> _WHAT TO PRODUCE_
What you return should be only the lines in the entries below between the one holding "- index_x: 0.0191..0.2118" and the one holding "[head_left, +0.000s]", ends included, with every picture left out.
-- TASK INPUT follows --
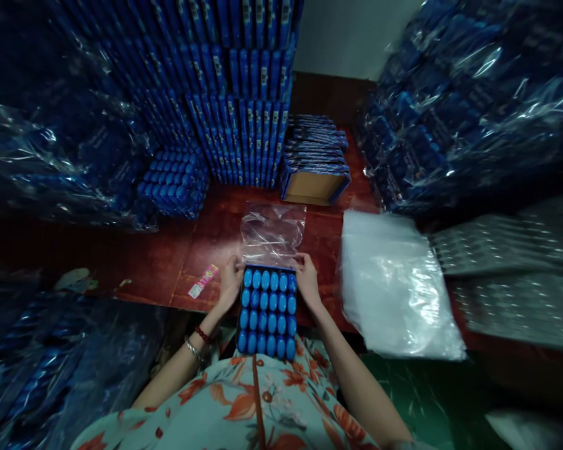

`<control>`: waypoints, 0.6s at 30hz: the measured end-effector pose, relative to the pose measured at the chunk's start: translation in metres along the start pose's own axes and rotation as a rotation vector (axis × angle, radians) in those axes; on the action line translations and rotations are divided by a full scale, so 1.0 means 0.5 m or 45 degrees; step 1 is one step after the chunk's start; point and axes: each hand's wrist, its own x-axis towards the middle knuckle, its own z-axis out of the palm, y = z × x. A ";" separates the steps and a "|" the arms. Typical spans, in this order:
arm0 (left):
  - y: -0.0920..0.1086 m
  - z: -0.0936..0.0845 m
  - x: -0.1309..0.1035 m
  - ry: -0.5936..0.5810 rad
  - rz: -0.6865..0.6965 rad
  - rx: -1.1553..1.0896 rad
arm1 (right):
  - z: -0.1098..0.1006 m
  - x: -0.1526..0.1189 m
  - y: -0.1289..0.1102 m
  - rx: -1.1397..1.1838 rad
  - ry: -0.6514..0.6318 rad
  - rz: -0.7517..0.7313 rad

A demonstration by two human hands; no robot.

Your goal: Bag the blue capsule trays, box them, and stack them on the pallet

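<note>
A tray of glossy blue egg-shaped pieces [267, 312], set in rows, lies between my forearms. Its near end is against my floral top, its far end on the table. Beyond it, a transparent plastic bag [273, 231] lies flat, its near edge meeting the tray's far edge. My left hand [231, 280] pinches the bag at the tray's far left corner. At the far right corner my right hand [306, 278] pinches the bag's other side. Whether the tray's far end is inside the bag cannot be made out.
A stack of transparent bags [396, 281] lies to the right, beside clear plastic trays [511, 275]. Ahead stand piled blue boxes [244, 131] and a row of flat blue cartons [315, 150]. More blue egg trays [173, 178] and a pink label strip [203, 281] are to the left.
</note>
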 end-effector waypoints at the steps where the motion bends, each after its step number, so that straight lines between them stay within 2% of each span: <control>1: 0.004 -0.004 -0.006 0.006 0.002 0.033 | -0.002 -0.005 -0.002 -0.031 0.009 -0.019; 4: 0.015 -0.024 -0.027 -0.066 0.031 0.313 | -0.017 -0.032 -0.004 -0.199 -0.053 -0.037; 6: 0.017 -0.041 -0.038 -0.193 0.059 0.538 | -0.032 -0.056 -0.003 -0.367 -0.164 -0.013; 8: 0.014 -0.058 -0.040 -0.308 0.062 0.602 | -0.047 -0.077 -0.004 -0.539 -0.242 0.018; 11: 0.008 -0.074 -0.029 -0.340 0.066 0.422 | -0.065 -0.092 -0.016 -0.712 -0.161 -0.049; 14: 0.008 -0.074 -0.010 -0.281 0.150 0.211 | -0.073 -0.078 -0.038 -0.744 -0.036 -0.290; 15: 0.011 -0.071 -0.003 -0.267 0.162 0.171 | -0.072 -0.068 -0.046 -0.732 -0.051 -0.372; 18: 0.020 -0.059 0.008 -0.246 0.136 0.086 | -0.068 -0.036 -0.064 -0.624 -0.227 -0.547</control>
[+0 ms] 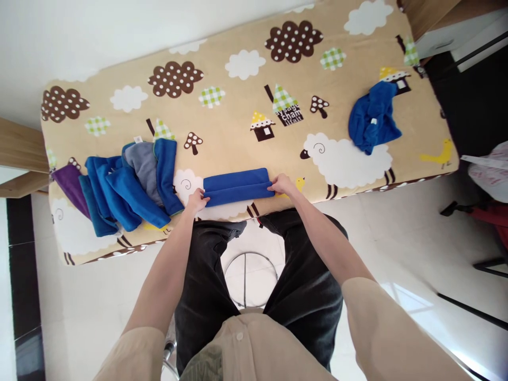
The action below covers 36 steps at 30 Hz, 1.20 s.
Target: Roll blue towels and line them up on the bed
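Observation:
A blue cloth (238, 187), folded into a long narrow strip, lies flat near the front edge of the patterned bed-like surface (222, 127). My left hand (197, 201) pinches its left end. At its right end, my right hand (281, 184) grips the edge between thumb and fingers. To the left lies an overlapping row of cloths: a purple one (73, 185), several blue ones (135, 198) and a grey one (145, 166). A crumpled blue cloth (374, 119) rests at the right, away from both hands.
Wooden posts (24, 143) stand by the left end of the surface, with wooden furniture (431, 16) at the upper right. A round metal stool frame (245, 253) shows between the legs. A plastic bag (490, 172) is at the far right.

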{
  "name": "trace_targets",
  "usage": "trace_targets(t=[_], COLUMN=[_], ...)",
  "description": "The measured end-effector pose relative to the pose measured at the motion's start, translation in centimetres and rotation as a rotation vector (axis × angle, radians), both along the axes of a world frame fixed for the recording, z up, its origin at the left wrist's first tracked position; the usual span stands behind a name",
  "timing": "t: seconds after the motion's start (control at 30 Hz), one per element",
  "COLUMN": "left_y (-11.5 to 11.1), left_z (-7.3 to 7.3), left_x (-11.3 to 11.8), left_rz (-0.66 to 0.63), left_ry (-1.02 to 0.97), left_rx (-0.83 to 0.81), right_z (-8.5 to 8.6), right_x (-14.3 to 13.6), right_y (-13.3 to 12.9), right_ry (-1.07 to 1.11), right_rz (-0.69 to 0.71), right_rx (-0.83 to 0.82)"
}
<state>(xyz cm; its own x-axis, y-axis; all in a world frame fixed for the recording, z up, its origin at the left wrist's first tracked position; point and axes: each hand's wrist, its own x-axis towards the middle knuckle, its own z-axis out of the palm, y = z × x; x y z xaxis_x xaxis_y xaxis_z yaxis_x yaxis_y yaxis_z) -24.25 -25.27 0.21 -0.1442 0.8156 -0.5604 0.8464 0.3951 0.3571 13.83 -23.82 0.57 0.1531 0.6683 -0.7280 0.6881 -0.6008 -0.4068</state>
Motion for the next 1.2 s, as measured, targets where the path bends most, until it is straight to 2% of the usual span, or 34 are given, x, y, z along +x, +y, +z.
trace_targets(t=[0.13,0.27,0.37,0.43,0.53,0.6,0.67,0.73,0.87,1.1,1.2], left_y=[-0.2,-0.4,-0.5,-0.4,-0.2,-0.1,0.0,-0.1,-0.3,-0.5,-0.4], left_z=[-0.1,0.6,1.5,2.2,2.8,2.8,2.7,2.5,2.4,2.1,1.9], left_x=[0.1,0.1,0.1,0.0,0.4,1.0,1.7,2.2,2.2,1.8,2.0], left_rz=[-0.017,-0.043,-0.137,-0.246,-0.475,-0.617,-0.681,-0.671,-0.663,-0.801,-0.771], left_ry=[-0.018,-0.011,0.039,0.104,0.14,0.089,0.04,0.024,0.039,0.169,0.156], left_rx=[0.055,0.051,0.051,0.105,0.209,0.229,0.213,0.195,0.178,0.145,0.152], right_z=[-0.8,-1.5,-1.6,-1.6,-1.4,-1.2,-1.0,-0.7,-0.4,-1.2,-1.5], right_x=[0.1,0.3,0.4,0.5,0.7,0.5,0.1,-0.4,-0.8,0.3,0.3], right_y=[-0.1,-0.3,-0.7,-1.0,-1.6,-2.0,-2.4,-2.7,-3.0,-2.6,-2.6], right_ry=[0.017,0.017,-0.023,-0.066,-0.094,-0.051,0.029,0.077,0.072,0.026,0.0], right_rz=[-0.027,0.012,0.058,0.121,0.305,0.516,0.72,0.818,0.803,0.922,0.905], right_rx=[0.033,0.072,0.141,0.258,0.517,0.674,0.759,0.779,0.743,0.729,0.734])
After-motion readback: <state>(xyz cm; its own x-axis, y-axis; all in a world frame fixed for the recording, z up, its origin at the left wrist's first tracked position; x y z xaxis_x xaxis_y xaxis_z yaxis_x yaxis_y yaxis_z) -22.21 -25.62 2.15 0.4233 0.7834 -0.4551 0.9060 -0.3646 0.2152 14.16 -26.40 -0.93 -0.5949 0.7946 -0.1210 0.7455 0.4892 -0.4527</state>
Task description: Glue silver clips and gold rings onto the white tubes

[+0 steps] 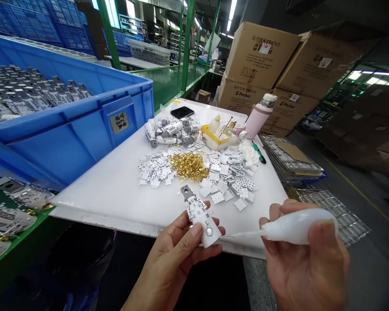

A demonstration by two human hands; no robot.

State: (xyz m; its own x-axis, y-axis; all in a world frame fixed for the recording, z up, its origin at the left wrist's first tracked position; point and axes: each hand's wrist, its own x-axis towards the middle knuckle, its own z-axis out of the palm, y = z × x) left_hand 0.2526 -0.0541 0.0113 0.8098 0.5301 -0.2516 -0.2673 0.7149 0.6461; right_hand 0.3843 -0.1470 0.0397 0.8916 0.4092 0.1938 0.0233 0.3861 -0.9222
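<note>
My left hand [181,250] grips a white and grey plastic part [201,218] over the near edge of the white table, its grey end pointing up and away. A white squeeze bottle [301,225] lies in my right hand [306,263], wrapped by the fingers. Its thin clear nozzle points left, and the tip is close to the lower right end of the part; whether they touch, I cannot tell. Beyond the hands are a pile of gold rings [189,166], small white plates [227,172] on the right and more white pieces [154,168] on the left.
A blue crate [94,134] full of similar parts stands at the left. On the white table [116,194] are assembled parts [173,131], a phone [182,112], a yellow-edged tray [214,140], a pink bottle [259,116] and a green cutter [258,152]. Cardboard boxes [259,56] stand behind.
</note>
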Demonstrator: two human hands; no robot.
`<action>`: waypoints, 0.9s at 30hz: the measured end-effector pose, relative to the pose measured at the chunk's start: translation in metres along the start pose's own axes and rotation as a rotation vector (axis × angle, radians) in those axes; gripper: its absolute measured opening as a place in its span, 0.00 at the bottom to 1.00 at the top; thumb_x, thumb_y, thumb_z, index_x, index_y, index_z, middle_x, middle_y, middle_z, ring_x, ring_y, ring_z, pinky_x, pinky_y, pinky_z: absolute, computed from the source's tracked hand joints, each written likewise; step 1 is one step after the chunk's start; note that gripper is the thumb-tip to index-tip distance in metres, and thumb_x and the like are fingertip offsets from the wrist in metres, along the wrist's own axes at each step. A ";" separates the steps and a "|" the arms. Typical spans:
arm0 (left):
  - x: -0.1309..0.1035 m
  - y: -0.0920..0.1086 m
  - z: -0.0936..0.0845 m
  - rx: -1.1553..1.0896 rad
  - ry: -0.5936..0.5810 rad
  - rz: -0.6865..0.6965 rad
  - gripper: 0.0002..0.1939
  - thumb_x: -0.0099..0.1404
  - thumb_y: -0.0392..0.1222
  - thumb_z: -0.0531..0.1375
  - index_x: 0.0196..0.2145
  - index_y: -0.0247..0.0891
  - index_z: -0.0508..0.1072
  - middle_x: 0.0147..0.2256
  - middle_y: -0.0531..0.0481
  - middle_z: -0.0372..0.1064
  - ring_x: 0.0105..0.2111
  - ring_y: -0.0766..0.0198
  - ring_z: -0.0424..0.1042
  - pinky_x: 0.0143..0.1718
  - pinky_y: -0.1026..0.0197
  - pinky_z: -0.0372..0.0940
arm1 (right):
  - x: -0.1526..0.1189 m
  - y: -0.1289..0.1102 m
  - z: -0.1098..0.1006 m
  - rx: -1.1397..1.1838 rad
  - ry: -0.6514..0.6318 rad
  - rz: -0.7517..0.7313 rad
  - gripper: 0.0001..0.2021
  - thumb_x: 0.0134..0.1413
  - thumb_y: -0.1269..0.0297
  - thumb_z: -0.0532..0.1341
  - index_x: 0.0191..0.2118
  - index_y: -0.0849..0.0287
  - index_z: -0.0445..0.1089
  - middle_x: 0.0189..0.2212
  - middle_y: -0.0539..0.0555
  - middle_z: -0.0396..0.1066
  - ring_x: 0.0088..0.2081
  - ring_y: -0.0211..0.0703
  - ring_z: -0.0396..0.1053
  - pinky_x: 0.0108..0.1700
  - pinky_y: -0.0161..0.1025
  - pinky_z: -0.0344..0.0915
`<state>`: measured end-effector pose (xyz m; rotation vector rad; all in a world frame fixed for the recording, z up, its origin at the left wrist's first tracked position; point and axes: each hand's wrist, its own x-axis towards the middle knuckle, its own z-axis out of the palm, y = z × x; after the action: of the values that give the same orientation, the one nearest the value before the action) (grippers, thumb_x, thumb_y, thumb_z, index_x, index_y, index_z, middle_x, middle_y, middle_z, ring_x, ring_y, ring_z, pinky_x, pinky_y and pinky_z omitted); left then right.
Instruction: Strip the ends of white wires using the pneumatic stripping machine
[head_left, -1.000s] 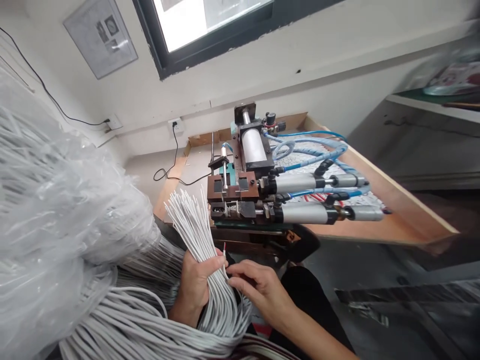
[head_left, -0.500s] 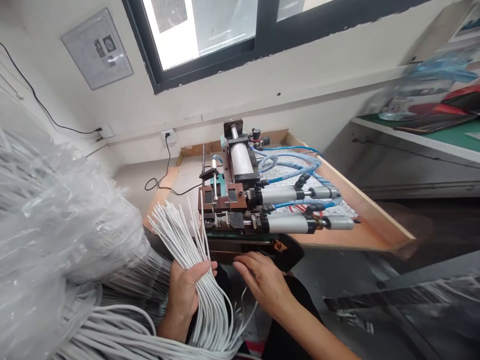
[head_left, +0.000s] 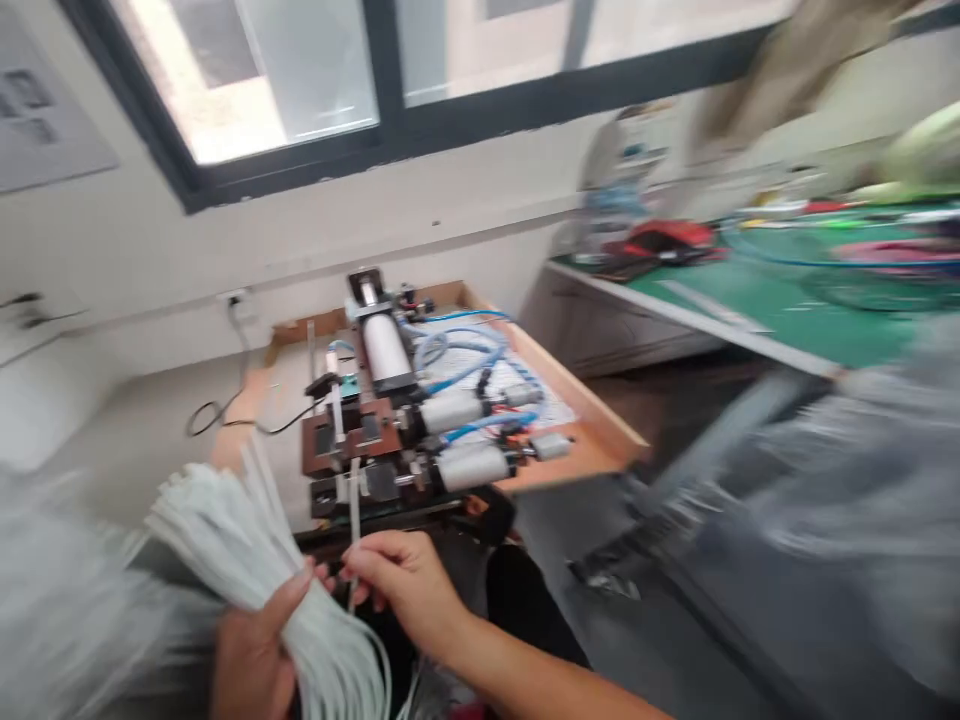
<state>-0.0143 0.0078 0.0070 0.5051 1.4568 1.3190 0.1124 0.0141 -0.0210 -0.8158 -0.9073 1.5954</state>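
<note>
My left hand (head_left: 259, 640) is wrapped round a thick bundle of white cables (head_left: 225, 535), whose cut ends fan out up and to the left. Between the thumb and fingers of my right hand (head_left: 405, 580) a single white cable (head_left: 355, 505) is pinched, standing nearly upright. Its upper end reaches the front jaws of a pneumatic machine (head_left: 382, 480); blur hides whether it sits inside them. The machine has silver air cylinders (head_left: 472, 468) and blue air hoses (head_left: 480, 425). Both hands are close together in front of it.
A wooden-edged tray (head_left: 600, 420) surrounds the machine. Plastic-wrapped material (head_left: 52, 590) lies at left, and more plastic wrapping (head_left: 862, 510) at right. A green-topped table (head_left: 810, 310) with a red and black item (head_left: 667, 240) stands at the right. A black cord (head_left: 247, 424) lies left of the machine.
The view has swung right, so the machine appears further left. My right hand, earlier apart from the bundle, now pinches one cable at the machine's front. My left hand keeps the bundle.
</note>
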 end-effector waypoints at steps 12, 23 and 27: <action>0.011 0.001 0.000 -0.140 -0.068 0.097 0.07 0.40 0.33 0.65 0.21 0.34 0.73 0.18 0.53 0.72 0.21 0.62 0.71 0.24 0.63 0.67 | 0.019 0.006 -0.005 0.193 0.127 0.180 0.12 0.39 0.59 0.63 0.22 0.65 0.70 0.15 0.49 0.64 0.15 0.29 0.51 0.18 0.30 0.46; 0.014 0.003 0.003 -0.115 -0.062 0.076 0.05 0.42 0.32 0.64 0.22 0.34 0.73 0.18 0.51 0.72 0.21 0.62 0.71 0.25 0.63 0.66 | 0.025 0.005 -0.007 0.261 0.097 0.254 0.12 0.39 0.59 0.63 0.22 0.66 0.70 0.13 0.48 0.62 0.14 0.27 0.48 0.18 0.30 0.41; 0.011 0.002 0.003 -0.112 -0.080 0.090 0.05 0.42 0.32 0.64 0.21 0.35 0.72 0.18 0.53 0.71 0.20 0.64 0.70 0.23 0.64 0.65 | 0.025 0.005 -0.004 0.271 0.102 0.262 0.13 0.38 0.58 0.64 0.22 0.65 0.70 0.14 0.48 0.62 0.15 0.28 0.50 0.19 0.30 0.45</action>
<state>-0.0159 0.0190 0.0052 0.5485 1.2992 1.4266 0.1092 0.0388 -0.0282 -0.8386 -0.5108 1.8378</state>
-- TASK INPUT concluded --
> _OUTPUT FOR THIS EXERCISE_
  - index_x: 0.0191..0.2118
  - index_y: -0.0849..0.0287
  - index_z: -0.0445..0.1089
  - middle_x: 0.0189..0.2212
  - middle_y: -0.0539..0.0555
  - middle_z: -0.0396..0.1066
  - ring_x: 0.0088..0.2081
  - ring_y: -0.0211..0.0703
  - ring_z: -0.0396..0.1053
  - pinky_x: 0.0108..0.1700
  - pinky_y: -0.0161..0.1025
  - pinky_z: -0.0344..0.0915
`<state>`: measured end-effector pose (xyz m; rotation vector rad; all in a world frame fixed for the recording, z up, its origin at the left wrist's first tracked position; point and axes: each hand's wrist, its own x-axis towards the middle knuckle, its own z-axis out of the palm, y = z × x; after the action: of the values that give the same orientation, the one nearest the value before the action) (grippers, thumb_x, thumb_y, thumb_z, index_x, index_y, index_z, middle_x, middle_y, middle_z, ring_x, ring_y, ring_z, pinky_x, pinky_y and pinky_z omitted); left then right.
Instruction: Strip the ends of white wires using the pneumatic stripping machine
[head_left, -1.000s] 
[head_left, -0.500s] 
[head_left, +0.000s] 

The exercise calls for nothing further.